Bologna 14 Aprile 2026 - Da alcune settimane stanno circolando degli articoli di stampa locale sulla imminente chiusura dei CAU del Policlinico Sant'Orsola e dell'Ospedale Maggiore di Bologna.
Io sono un Infermiere e dirigente sindacale Fials che insieme ad altri 7 colleghi lavoriamo all'interno del CAU del Sant'Orsola.

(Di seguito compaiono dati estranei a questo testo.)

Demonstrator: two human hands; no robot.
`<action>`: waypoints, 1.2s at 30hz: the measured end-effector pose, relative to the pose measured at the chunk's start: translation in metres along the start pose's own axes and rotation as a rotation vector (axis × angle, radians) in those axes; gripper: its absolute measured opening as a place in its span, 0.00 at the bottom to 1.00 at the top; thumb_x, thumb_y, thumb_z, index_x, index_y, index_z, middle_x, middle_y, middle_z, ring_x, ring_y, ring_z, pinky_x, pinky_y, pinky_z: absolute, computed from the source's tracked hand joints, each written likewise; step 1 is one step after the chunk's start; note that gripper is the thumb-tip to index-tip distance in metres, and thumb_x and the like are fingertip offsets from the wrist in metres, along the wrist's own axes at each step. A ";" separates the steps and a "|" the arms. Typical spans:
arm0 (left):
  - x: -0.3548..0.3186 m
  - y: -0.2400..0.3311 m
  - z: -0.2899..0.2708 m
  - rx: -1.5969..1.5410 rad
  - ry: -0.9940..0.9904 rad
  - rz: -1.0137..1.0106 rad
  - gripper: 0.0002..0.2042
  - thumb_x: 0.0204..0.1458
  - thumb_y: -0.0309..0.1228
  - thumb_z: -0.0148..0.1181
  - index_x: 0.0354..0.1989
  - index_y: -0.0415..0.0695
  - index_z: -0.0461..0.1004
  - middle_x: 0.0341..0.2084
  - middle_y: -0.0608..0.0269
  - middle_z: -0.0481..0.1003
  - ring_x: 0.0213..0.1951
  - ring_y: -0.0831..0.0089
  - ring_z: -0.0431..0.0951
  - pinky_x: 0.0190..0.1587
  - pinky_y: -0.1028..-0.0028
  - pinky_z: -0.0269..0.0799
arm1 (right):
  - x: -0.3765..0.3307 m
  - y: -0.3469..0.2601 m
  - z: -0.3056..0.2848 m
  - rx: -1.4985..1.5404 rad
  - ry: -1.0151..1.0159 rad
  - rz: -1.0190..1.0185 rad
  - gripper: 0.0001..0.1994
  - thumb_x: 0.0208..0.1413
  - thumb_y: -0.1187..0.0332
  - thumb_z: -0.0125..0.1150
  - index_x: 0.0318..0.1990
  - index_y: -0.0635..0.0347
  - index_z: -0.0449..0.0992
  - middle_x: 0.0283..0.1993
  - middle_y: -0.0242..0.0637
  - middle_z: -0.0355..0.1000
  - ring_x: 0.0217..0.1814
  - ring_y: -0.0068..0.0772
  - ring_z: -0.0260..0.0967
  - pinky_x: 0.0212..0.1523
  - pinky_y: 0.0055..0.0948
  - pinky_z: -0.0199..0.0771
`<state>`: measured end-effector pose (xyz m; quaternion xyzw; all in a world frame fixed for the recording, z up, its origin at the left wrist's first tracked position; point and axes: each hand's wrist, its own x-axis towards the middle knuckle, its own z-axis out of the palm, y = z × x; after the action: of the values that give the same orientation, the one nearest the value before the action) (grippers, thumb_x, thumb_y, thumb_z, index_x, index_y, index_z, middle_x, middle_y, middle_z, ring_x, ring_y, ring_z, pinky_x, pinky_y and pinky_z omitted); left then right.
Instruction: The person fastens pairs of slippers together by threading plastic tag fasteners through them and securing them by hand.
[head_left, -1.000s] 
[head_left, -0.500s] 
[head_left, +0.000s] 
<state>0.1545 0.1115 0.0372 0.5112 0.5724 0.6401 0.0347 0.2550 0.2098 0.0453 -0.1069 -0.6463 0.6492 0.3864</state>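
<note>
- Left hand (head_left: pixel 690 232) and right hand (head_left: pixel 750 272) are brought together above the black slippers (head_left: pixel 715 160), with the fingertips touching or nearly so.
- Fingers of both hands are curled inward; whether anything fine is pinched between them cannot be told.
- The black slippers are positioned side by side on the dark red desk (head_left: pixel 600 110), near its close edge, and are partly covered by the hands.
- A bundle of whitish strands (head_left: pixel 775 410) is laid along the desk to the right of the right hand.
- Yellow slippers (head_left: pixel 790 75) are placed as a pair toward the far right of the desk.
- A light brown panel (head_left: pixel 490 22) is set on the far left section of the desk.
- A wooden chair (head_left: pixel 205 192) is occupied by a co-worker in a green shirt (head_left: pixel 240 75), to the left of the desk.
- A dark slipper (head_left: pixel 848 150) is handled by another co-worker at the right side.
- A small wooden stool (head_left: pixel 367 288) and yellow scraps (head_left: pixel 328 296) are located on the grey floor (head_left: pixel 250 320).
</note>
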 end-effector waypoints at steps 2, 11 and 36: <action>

Il 30 Marzo insieme alla Fias Emilia - Romagna abbiamo organizzato un presidio contro la chiusura del Cau Sant’Orsola al quale hanno partecipato numerosi delegati sindacali Fials, alcuni dipendenti del Cau Sant’Orsola e numerosi cittadini che ci hanno sostenuto per solidarietà. Da questo presidio ci aspettavamo che gli organi competenti potessero darci già da subito delle risposte e invece ad oggi continua il silenzio assordante.
In qualità di infermiere operante all'interno del Cau Albertoni Sant'Orsola sono veramente rammaricato e sorpreso che se la Regione ha deciso di chiudere il nostro servizio, invece di comunicarlo ai diretti interessati, lo si apprende invece dai giornali. Se così fosse sicuramente siamo caduti in basso, sono venuti meno il rispetto dei lavoratori. Il nostro Cau è stato aperto il 13 maggio 2024, è oramai alla soglia dei 2 anni.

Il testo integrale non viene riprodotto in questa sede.